Meltdown and Spectre

The China Syndrome, revisited….
 

Blog post 2018-01-12 by Ralph Moonen, Technical Director at Secura

By now, the dust has settled enough to be able to see the battlefield a little more clearly. In front of us lie the maimed corpses of the main CPU architectures, ravaged by Meltdown and Spectre. Frantic OS patching is being carried out by emergency teams but the scars and wounds of this one will be visible for years to come.

Side channel attacks
I can safely say that the situation is very bad, but there are still some unanswered questions. Are there cases where you can get away with not patching? Will the patches be sufficient? Let's start with some background on side channel attacks.

Side channels atttacks are well known and have been used to break all kinds of security measures. They rely on physical characteristics of systems changing, depending on what they're doing. You can measure and sometimes manipulate these characteristics and by analyzing them, that they should be keeping a secret. For instance, by measuring the power consumption of a chip, it is sometimes possible to extract the encryption key it is processing at that time. Or, by measuring the radio frequency emanations of a CPU, you can statistically deduce the plaintext of a communication. In the current case, it is a timing attack. Measure the time it takes to retrieve a byte from memory and you can tell if it was in the cache, or if it was retrieved from actual RAM. How can we tell the value of the byte from this? Well, we can't, not directly. But we can indirectly. CPU's use a trick to speed things up: when they encounter a branch in the executed code, they execute BOTH possibilities, and only choose which value to return, after evaluating the branch condition.

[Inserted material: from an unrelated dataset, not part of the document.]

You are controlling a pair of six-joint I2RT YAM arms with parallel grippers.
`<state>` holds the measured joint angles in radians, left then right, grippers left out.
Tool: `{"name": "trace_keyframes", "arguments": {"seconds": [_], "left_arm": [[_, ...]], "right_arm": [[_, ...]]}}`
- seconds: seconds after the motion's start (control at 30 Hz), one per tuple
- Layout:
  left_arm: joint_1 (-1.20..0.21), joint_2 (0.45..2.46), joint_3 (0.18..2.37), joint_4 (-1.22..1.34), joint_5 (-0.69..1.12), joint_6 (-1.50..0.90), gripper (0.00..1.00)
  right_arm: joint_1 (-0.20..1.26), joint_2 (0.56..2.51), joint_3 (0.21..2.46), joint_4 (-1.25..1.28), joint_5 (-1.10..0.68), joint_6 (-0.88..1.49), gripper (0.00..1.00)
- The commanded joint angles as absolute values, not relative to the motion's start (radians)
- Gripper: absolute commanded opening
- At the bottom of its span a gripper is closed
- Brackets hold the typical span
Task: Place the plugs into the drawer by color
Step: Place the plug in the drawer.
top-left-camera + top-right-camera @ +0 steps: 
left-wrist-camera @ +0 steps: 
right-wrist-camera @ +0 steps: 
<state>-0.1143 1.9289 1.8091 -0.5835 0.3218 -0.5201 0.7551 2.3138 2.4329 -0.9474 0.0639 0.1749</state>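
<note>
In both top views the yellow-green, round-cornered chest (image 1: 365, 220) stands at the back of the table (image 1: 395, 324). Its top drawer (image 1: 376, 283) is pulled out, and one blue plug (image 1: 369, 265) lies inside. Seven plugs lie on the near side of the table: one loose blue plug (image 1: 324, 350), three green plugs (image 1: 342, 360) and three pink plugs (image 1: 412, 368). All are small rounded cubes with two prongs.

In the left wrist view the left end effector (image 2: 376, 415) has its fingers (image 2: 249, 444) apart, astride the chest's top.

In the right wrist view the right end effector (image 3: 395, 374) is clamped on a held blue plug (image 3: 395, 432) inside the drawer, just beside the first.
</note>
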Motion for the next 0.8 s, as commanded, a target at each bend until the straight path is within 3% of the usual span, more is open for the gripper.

How does the technology behind it work?
Unfortunately, security checks are only performed on the branch option that is evaluated as true. But that is too late, since the other branch has already executed, and the value already stored in cache. Measuring the time to retrieve that value tells us if that value is in cache or not. Now we can manipulate this process: read a forbidden memory location, and if that byte has a value X, then also read a non-forbidden memory location. Running the code will fail, but if you subsequently read that other non-forbidden location again, and time that read, you will know if that value is X (because it was very fast, from the cache) or not (because it was slow). Obviously, this would take repetitive iterations to determine each value, a bit like time-based blind SQL-injection attack work. But computers are fast, and with some optimization, it is trivial to work out each byte's value. For a very readable and detailed write-up of these techniques, I refer to Bert Hubert's piece.

To patch or not to patch?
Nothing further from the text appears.